> [TRY IT] The expected result is every entry, retyped character for character.

(DATA SHOWN begins)

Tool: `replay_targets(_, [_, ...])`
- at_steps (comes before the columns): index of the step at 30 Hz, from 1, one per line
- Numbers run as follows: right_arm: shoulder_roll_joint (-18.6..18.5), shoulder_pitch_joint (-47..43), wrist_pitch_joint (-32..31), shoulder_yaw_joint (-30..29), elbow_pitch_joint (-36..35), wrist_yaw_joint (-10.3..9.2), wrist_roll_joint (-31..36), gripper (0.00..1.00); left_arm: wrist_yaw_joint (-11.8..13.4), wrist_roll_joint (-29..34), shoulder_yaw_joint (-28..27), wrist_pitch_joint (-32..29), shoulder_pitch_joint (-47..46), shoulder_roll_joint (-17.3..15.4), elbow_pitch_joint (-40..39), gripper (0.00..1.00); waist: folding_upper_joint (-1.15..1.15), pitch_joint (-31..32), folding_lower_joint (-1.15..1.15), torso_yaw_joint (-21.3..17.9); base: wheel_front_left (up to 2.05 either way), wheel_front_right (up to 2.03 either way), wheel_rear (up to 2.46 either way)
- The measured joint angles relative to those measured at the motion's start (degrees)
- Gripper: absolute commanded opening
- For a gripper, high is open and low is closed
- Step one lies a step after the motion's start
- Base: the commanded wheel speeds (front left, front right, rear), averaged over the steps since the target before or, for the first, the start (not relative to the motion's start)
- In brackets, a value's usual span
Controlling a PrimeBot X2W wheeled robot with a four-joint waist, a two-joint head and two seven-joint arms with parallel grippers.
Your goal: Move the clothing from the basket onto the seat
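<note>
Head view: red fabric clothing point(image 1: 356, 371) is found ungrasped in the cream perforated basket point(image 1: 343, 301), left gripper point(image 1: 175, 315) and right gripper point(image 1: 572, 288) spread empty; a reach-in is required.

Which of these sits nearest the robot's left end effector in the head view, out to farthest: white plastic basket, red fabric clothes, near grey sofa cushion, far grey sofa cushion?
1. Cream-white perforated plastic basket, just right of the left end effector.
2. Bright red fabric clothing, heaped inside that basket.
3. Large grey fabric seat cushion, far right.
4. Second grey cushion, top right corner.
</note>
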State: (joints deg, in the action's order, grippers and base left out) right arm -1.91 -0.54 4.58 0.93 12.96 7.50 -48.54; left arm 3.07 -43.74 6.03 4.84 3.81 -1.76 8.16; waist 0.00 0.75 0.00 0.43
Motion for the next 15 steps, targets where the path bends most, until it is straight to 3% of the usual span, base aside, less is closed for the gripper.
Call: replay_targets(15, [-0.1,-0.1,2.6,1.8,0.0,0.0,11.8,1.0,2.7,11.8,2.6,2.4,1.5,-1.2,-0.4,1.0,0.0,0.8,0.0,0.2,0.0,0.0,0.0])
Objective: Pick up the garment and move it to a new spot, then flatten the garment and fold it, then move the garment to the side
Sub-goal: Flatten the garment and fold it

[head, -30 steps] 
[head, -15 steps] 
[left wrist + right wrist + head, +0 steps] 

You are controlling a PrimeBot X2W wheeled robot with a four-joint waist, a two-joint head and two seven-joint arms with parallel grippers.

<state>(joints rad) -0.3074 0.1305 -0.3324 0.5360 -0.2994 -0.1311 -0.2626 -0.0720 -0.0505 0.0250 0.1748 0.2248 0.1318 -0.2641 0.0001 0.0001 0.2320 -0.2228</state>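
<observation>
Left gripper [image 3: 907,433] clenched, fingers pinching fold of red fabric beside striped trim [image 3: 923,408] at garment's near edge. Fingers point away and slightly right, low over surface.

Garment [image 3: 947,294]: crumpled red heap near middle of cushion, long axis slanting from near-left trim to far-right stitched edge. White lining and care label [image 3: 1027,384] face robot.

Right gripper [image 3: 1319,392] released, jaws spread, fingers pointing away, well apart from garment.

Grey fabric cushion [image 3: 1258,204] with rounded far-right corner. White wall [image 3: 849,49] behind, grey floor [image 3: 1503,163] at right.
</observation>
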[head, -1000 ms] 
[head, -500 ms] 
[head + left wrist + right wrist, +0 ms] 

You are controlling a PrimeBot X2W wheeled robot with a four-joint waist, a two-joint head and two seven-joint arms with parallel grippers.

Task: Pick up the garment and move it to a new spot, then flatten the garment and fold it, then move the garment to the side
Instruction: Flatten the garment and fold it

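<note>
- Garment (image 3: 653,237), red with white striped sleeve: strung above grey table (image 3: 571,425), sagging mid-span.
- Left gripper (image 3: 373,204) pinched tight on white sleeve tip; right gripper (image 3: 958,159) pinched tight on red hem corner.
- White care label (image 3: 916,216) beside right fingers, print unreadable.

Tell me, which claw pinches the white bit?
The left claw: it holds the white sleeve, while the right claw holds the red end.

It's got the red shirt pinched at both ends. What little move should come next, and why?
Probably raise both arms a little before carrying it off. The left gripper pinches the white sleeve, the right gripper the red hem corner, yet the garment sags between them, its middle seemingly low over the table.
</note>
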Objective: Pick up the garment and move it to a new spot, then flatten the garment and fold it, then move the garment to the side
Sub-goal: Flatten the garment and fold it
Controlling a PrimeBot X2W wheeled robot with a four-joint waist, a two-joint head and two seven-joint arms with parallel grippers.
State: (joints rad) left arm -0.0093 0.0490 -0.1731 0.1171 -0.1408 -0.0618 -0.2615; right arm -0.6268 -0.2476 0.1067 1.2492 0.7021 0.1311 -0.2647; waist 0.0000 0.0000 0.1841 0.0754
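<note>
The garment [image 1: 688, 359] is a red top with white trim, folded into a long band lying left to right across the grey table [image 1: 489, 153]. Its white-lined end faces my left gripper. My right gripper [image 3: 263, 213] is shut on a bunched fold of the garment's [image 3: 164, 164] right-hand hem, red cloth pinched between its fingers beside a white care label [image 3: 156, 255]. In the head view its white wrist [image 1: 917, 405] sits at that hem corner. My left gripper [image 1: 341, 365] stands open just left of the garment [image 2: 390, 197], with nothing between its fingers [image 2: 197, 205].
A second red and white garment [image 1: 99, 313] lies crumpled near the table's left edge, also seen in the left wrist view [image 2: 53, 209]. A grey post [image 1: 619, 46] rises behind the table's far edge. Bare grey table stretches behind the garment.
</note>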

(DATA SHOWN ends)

> [WORKED SOLUTION]
Tool: `replay_targets(_, [_, ...])`
- at_steps (comes before the columns): index of the step at 30 Hz, from 1, one per line
- Numbers run as follows: right_arm: shoulder_roll_joint (-18.6..18.5), shoulder_pitch_joint (-47..43), wrist_pitch_joint (-32..31), shoulder_yaw_joint (-30..29), elbow_pitch_joint (-36..35), wrist_yaw_joint (-10.3..9.2), wrist_roll_joint (-31..36), gripper (0.00..1.00); left_arm: wrist_yaw_joint (-11.8..13.4), wrist_roll_joint (-29..34), shoulder_yaw_joint (-28..27), wrist_pitch_joint (-32..29), shoulder_pitch_joint (-47..46), shoulder_roll_joint (-17.3..15.4), elbow_pitch_joint (-40..39), gripper (0.00..1.00); waist: folding_upper_joint (-1.15..1.15), pitch_joint (-31..32), folding_lower_joint (-1.15..1.15), torso_yaw_joint (-21.3..17.9); base: wheel_front_left (up to 2.05 either way), wheel_front_right (up to 2.03 either way), wheel_rear (up to 2.46 either way)
- The measured joint angles relative to those measured at the motion's start (degrees)
- Gripper: absolute commanded opening
- For a gripper, high is open and low is closed
- Step one lies a step after the motion's start
- Base: the commanded wheel speeds (front left, front right, rear), averaged over the steps since the target before or, for the first, the start (not relative to the motion's start)
- In brackets, a value's usual span
Controlling a PrimeBot X2W wheeled robot with a four-joint waist, a two-joint head and two seven-joint arms with parallel grippers.
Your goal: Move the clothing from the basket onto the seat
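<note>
Head view: red fabric clothing point(image 1: 356, 371) is found ungrasped in the cream perforated basket point(image 1: 343, 301), left gripper point(image 1: 175, 315) and right gripper point(image 1: 572, 288) spread empty; a reach-in is required.

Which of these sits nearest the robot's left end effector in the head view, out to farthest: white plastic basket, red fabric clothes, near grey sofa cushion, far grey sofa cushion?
1. Cream-white perforated plastic basket, just right of the left end effector.
2. Bright red fabric clothing, heaped inside that basket.
3. Large grey fabric seat cushion, far right.
4. Second grey cushion, top right corner.
</note>
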State: (joints deg, in the action's order, grippers and base left out) right arm -1.91 -0.54 4.58 0.93 12.96 7.50 -48.54; left arm 3.07 -43.74 6.03 4.84 3.81 -1.76 8.16; waist 0.00 0.75 0.00 0.43
Motion for the next 15 steps, targets where the path bends most, until it is straight to 3% of the usual span, base aside, less is closed for the gripper.
Call: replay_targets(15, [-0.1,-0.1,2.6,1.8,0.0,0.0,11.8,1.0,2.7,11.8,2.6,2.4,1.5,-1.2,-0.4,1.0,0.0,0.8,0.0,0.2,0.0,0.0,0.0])
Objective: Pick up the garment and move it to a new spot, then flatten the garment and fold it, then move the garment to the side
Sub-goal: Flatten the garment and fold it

[head, -30 steps] 
[head, -15 steps] 
[left wrist + right wrist + head, +0 steps] 

You are controlling a PrimeBot X2W wheeled robot with a four-joint waist, a two-joint head and two seven-joint arms with parallel grippers.

<state>(joints rad) -0.3074 0.1305 -0.3324 0.5360 -0.2994 -0.1311 -0.2626 -0.0720 -0.0505 0.0250 0.1748 0.2248 0.1318 -0.2641 0.0001 0.0001 0.2320 -0.2228</state>
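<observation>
Left gripper [image 3: 907,433] clenched, fingers pinching fold of red fabric beside striped trim [image 3: 923,408] at garment's near edge. Fingers point away and slightly right, low over surface.

Garment [image 3: 947,294]: crumpled red heap near middle of cushion, long axis slanting from near-left trim to far-right stitched edge. White lining and care label [image 3: 1027,384] face robot.

Right gripper [image 3: 1319,392] released, jaws spread, fingers pointing away, well apart from garment.

Grey fabric cushion [image 3: 1258,204] with rounded far-right corner. White wall [image 3: 849,49] behind, grey floor [image 3: 1503,163] at right.
</observation>
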[head, -1000 ms] 
[head, -500 ms] 
[head + left wrist + right wrist, +0 ms] 

You are controlling a PrimeBot X2W wheeled robot with a four-joint waist, a two-joint head and two seven-joint arms with parallel grippers.

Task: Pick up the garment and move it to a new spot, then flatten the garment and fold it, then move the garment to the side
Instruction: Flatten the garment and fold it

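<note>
- Garment (image 3: 653,237), red with white striped sleeve: strung above grey table (image 3: 571,425), sagging mid-span.
- Left gripper (image 3: 373,204) pinched tight on white sleeve tip; right gripper (image 3: 958,159) pinched tight on red hem corner.
- White care label (image 3: 916,216) beside right fingers, print unreadable.

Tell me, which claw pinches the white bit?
The left claw: it holds the white sleeve, while the right claw holds the red end.

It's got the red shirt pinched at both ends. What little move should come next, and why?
Probably raise both arms a little before carrying it off. The left gripper pinches the white sleeve, the right gripper the red hem corner, yet the garment sags between them, its middle seemingly low over the table.
</note>
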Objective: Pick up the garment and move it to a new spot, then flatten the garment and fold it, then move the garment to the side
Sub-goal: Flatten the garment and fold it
Controlling a PrimeBot X2W wheeled robot with a four-joint waist, a two-joint head and two seven-joint arms with parallel grippers.
State: (joints rad) left arm -0.0093 0.0490 -0.1731 0.1171 -0.1408 -0.0618 -0.2615; right arm -0.6268 -0.2476 0.1067 1.2492 0.7021 0.1311 -0.2647; waist 0.0000 0.0000 0.1841 0.0754
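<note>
The garment [image 1: 688, 359] is a red top with white trim, folded into a long band lying left to right across the grey table [image 1: 489, 153]. Its white-lined end faces my left gripper. My right gripper [image 3: 263, 213] is shut on a bunched fold of the garment's [image 3: 164, 164] right-hand hem, red cloth pinched between its fingers beside a white care label [image 3: 156, 255]. In the head view its white wrist [image 1: 917, 405] sits at that hem corner. My left gripper [image 1: 341, 365] stands open just left of the garment [image 2: 390, 197], with nothing between its fingers [image 2: 197, 205].
A second red and white garment [image 1: 99, 313] lies crumpled near the table's left edge, also seen in the left wrist view [image 2: 53, 209]. A grey post [image 1: 619, 46] rises behind the table's far edge. Bare grey table stretches behind the garment.
</note>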

This exercise requires nothing more.